Artikel 16. Inzien van schriftelijk examenwerk

  • 1. Op ten minste twee momenten in het examenjaar kan de kandidaat centraal in het land, zijn schriftelijk examenwerk in zien. De kandidaat meldt zich uiterlijk veertien dagen voor de gewenste datum per e-mail bij DUO. De data waarop inzage mogelijk is worden op de site van DUO gepubliceerd. Bij inzage op één van deze inzagedagen geldt dat het werk van maximaal vier vakken kan worden ingezien. Inzage op andere momenten vindt, na afspraak, uitsluitend bij DUO in Groningen plaats.

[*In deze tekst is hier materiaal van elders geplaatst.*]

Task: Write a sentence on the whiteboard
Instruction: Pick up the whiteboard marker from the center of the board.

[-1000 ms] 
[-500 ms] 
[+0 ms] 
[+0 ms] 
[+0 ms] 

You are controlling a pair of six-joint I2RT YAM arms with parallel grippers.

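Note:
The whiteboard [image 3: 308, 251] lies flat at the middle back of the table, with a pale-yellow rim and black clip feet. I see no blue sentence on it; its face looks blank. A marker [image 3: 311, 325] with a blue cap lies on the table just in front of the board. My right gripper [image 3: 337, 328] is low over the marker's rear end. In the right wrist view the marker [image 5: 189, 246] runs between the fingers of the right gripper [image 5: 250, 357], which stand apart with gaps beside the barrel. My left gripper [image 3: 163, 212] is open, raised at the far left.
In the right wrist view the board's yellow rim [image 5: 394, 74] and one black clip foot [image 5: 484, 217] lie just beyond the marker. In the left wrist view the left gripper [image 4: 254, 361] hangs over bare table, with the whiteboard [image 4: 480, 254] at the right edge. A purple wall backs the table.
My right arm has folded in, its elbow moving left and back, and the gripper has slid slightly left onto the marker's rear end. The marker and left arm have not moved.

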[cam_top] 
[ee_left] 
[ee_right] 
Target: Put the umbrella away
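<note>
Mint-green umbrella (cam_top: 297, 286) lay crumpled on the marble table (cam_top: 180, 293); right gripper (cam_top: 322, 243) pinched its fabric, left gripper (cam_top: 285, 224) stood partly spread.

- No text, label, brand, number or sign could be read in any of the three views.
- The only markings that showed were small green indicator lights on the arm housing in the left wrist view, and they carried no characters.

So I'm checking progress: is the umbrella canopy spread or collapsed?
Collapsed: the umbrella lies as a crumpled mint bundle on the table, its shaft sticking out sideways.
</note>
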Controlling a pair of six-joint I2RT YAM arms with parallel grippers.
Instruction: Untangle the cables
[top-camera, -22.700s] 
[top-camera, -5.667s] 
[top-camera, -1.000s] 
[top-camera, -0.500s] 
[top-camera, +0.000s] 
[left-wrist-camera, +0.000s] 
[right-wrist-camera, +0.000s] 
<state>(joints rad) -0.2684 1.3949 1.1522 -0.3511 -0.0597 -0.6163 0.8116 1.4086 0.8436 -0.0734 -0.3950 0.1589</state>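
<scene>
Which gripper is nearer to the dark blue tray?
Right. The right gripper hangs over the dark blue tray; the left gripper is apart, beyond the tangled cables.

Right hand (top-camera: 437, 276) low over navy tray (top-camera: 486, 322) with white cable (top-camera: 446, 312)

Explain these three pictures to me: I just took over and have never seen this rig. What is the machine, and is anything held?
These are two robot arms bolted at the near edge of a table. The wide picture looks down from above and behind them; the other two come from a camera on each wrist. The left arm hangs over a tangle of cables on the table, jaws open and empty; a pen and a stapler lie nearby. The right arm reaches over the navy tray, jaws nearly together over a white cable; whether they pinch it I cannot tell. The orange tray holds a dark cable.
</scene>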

  • 2. Voor kandidaten die hun examen afnemen op de BES-eilanden geldt dat het College de mogelijkheid regelt hun schriftelijk examenwerk in te zien op een nader te bepalen datum in het derde tijdvak op Bonaire. De datum zal op de site van DUO worden gepubliceerd. Kandidaten die van deze mogelijkheid gebruik willen maken, moeten zich uiterlijk veertien dagen voor aanvang van het derde tijdvak per e-mail bij DUO hebben aangemeld.

Artikel 17. Geheimhouding

Iedereen die betrokken is bij de examinering en daarbij de beschikking krijgt over gegevens waarvan hij het vertrouwelijke karakter kent of redelijkerwijs kan vermoeden, is verplicht tot geheimhouding daarvan.

Artikel 18. Aansprakelijkheid

Examenfunctionarissen zijn nimmer aansprakelijk voor schade of letsel van de kandidaat en derden veroorzaakt tijdens een examenonderdeel van het staatsexamen, behalve als er sprake is van grove schuld of nalatigheid. De kandidaat vrijwaart de examenfunctionarissen tegen aanspraken van derden ter zake van schade en/of letsel veroorzaakt tijdens een examenonderdeel van het staatsexamen, behalve als er sprake is van grove schuld of nalatigheid.

Artikel 19. Gevallen onvoorzien

In alle gevallen waarin dit reglement niet voorziet, beslist, namens het college, de programmamanager staatsexamens vo.